Vers 12H10 GMT, le titre du groupe plongeait de 7,8%, à 10,78 euros, soit son plus bas niveau depuis octobre 2016, figurant en queue d'indice Dax lui aussi en forte baisse, de 1,83% à 11.672,65 points.

Depuis janvier, le titre a perdu plus d'un tiers de sa valeur (-34%) et ce plongeon s'est accéléré la dernière semaine de février, avec une baisse de près de 21% sur cinq séances.
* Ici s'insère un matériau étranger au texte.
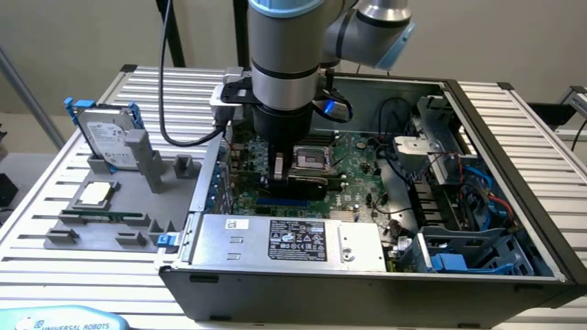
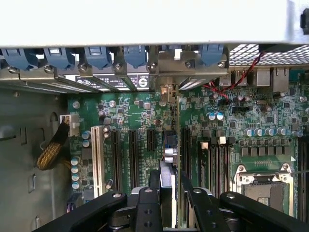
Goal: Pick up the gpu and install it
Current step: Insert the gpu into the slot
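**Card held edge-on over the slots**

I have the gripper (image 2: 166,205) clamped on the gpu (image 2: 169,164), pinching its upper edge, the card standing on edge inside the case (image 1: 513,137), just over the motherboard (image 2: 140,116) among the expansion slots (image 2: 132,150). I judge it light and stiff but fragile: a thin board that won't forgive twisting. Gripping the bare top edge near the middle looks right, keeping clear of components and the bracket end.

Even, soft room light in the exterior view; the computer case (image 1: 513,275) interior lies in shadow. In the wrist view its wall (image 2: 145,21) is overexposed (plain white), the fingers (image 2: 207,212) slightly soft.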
Le titre est délaissé par les investisseurs car l'aggravation de l'épidémie de coronavirus entraîne une baisse de la fréquentation des vols.

Mi-février, l'Organisation internationale de l'aviation civile a averti que la nouvelle épidémie pourrait entraîner une baisse de 4 à 5 milliards de dollars des recettes des compagnies aériennes mondiales.

Lufthansa a prolongé lundi les suppressions de vols instaurées pour les pays les plus touchés par l'épidémie (Chine, Iran ou encore Italie, pour une partie d'entre eux).

La compagnie a également précisé qu'elle gèlerait ses embauches, et proposerait plus de congés sans soldes et de temps partiels à ses employés.

L'impact économique global du coronavirus pour les prochains mois "ne peut pas être actuellement estimé", a-t-elle par ailleurs affirmé en fin de semaine, alimentant l'incertitude des marchés.